It’s rare that I really don’t like a book that I’ve chosen to read and feel very disappointed that it didn’t live up to its promise. For me, The Painted Ocean sadly falls into that category.
From the moment I received an email telling me about this book, I was desperate to read it. Even a month after I finished it, I’m at a loss about this book and its impact.
The book it becomes is so different from the book I thought that I was going to be reading. That in itself is no bad thing but it doesn’t work here. It’s almost like its two separate books that have been melded together. It is extraordinary but I’m not sure if I mean that in a good way.
The first half of the book shows Shruti “falling” into a lonely place – as a result of the pressures that her mother faces due to the “honour” of her family and the shame of being abandoned by her husband, Shruti’s father. Shruti meets a girl at school who rescues her, but this is yet another domineering relationship where Shruti allows herself to be manipulated. Some of Meena and Shruti’s escapades were funny, but I just wanted to shake Shruti and her mother and tell them to stand up for themselves.
The second half, where Shruti continues to seek out Meena and spend money she doesn’t have on their friendship – was frustrating. It turned to incredulity when the Indian adventure began. It could be seen as a modern take on Lord of the Flies, but for me it just didn’t work. And the escape from the island 🏝- it takes almost “50” (?) pages 😱 to describe how Shruti arrives at the island, in painstaking detail but only one to sail ⛵️halfway round the world back to the UK. I felt sorry for Gabriel Packard at this point – had he run out of steam and was just desperate to finish the book?
MetLine Rating – 2* Bakerloo. This is a real marmite book. Some people have raved about it, it’s just not for me…
About This Book
When I was a little girl, my dad left me and my mum, and he never came back. And you’re supposed to be gutted when that happens. But secretly I preferred it without him, cos it meant I had my mum completely to myself, without having to share her with anyone. And I sort of inherited all the affection she used to give to my dad – like he’d left it behind for me as a gift, to say sorry for deserting me…

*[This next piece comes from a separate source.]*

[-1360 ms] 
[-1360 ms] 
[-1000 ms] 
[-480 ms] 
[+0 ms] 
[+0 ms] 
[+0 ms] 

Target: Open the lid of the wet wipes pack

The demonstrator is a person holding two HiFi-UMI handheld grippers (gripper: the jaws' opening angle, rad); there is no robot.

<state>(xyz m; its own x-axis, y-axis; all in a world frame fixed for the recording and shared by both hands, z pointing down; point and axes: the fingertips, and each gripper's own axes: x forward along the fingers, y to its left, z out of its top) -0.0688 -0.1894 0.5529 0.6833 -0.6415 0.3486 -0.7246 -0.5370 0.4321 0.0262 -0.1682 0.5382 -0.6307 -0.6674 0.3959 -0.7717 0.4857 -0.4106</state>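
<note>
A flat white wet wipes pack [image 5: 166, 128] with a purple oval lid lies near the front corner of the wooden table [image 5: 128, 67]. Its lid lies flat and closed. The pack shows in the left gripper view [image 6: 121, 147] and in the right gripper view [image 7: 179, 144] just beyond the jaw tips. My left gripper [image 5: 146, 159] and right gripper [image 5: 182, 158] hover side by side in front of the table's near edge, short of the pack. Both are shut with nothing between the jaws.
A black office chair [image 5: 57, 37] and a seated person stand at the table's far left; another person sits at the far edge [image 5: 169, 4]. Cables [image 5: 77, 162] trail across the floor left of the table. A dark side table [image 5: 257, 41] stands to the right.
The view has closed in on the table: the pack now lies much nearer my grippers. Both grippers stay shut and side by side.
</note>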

So says eleven year old Shruti of her broken home in suburban middle England. But hopes of her mother’s affection are in vain: speaking little English, and fluent in only Hindi and Punjabi, Shruti’s mother is lost, and soon falls prey to family pressure to remarry. To find another husband means returning to India and leaving Shruti behind.
Meanwhile at school a new arrival, the indomitable Meena, dispenses with Shruti’s bullying problems and transforms her day to day life. Desperate for companionship Shruti latches on to Meena to the point of obsession, following her through high school and on to university. But when Meena invites Shruti to join her on holiday in India, she has no idea how dangerous her obsession will turn out to be…
Gabriel Packard’s THE PAINTED OCEAN has been described by Colum McCann ‘as fearless tour de force. It is a rare achievement – an emotionally rich work of literature, delivered in the form of a gripping, page-turning story. The depiction of a British Indian childhood and adolescence is utterly compelling, as is the allegorical exploration of the human condition.’